↓
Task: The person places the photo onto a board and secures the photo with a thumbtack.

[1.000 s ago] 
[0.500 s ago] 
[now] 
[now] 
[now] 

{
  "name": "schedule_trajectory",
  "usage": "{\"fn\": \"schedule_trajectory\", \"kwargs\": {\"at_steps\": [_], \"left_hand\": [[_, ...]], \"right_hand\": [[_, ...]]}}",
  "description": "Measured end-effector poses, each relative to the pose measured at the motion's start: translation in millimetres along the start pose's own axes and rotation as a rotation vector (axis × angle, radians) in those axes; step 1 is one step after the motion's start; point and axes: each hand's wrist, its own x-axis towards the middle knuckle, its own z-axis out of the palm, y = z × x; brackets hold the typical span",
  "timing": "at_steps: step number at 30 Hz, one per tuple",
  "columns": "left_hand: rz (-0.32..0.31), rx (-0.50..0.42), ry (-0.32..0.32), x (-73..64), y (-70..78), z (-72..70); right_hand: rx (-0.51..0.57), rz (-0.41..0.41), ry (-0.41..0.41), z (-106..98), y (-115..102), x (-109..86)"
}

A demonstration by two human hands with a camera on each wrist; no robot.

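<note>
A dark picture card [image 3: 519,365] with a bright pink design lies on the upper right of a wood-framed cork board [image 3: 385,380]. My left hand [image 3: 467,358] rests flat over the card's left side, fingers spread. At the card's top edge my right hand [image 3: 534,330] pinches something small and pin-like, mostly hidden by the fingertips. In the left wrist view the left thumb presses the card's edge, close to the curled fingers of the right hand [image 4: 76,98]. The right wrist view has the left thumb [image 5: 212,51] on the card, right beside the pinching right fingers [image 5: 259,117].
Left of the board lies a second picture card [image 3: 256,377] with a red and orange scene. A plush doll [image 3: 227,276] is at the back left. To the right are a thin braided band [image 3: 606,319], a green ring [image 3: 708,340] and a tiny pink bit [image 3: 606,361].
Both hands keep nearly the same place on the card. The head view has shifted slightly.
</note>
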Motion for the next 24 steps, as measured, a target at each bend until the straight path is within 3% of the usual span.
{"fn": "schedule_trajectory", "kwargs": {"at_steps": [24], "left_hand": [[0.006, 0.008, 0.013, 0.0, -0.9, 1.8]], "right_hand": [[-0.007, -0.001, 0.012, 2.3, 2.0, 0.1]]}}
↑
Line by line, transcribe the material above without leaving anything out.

Task answer =
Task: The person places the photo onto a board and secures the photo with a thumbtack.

[1.000 s ago] 
[0.500 s ago] 
[now] 
[now] 
[now] 

{
  "name": "schedule_trajectory",
  "usage": "{\"fn\": \"schedule_trajectory\", \"kwargs\": {\"at_steps\": [_], \"left_hand\": [[_, ...]], \"right_hand\": [[_, ...]]}}",
  "description": "Measured end-effector poses, each relative to the pose measured at the motion's start: translation in millimetres along the start pose's own axes and rotation as a rotation vector (axis × angle, radians) in those axes; step 1 is one step after the motion's start; point and axes: each hand's wrist, its own x-axis towards the middle knuckle, its own z-axis out of the palm, y = z × x; brackets hold the typical span",
  "timing": "at_steps: step number at 30 Hz, one per tuple",
  "columns": "left_hand: rz (-0.32..0.31), rx (-0.50..0.42), ry (-0.32..0.32), x (-73..64), y (-70..78), z (-72..70); right_hand: rx (-0.51..0.57), rz (-0.41..0.41), ry (-0.41..0.41), z (-106..98), y (-115..102), x (-109..86)"
}

A demonstration by two human hands with a camera on each wrist; no robot.

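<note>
A dark picture card [image 3: 519,365] with a bright pink design lies on the upper right of a wood-framed cork board [image 3: 385,380]. My left hand [image 3: 467,358] rests flat over the card's left side, fingers spread. At the card's top edge my right hand [image 3: 534,330] pinches something small and pin-like, mostly hidden by the fingertips. In the left wrist view the left thumb presses the card's edge, close to the curled fingers of the right hand [image 4: 76,98]. The right wrist view has the left thumb [image 5: 212,51] on the card, right beside the pinching right fingers [image 5: 259,117].
Left of the board lies a second picture card [image 3: 256,377] with a red and orange scene. A plush doll [image 3: 227,276] is at the back left. To the right are a thin braided band [image 3: 606,319], a green ring [image 3: 708,340] and a tiny pink bit [image 3: 606,361].
Both hands keep nearly the same place on the card. The head view has shifted slightly.
</note>
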Motion for the next 24 steps, as measured, a target at each bend until the straight path is within 3% of the usual span.
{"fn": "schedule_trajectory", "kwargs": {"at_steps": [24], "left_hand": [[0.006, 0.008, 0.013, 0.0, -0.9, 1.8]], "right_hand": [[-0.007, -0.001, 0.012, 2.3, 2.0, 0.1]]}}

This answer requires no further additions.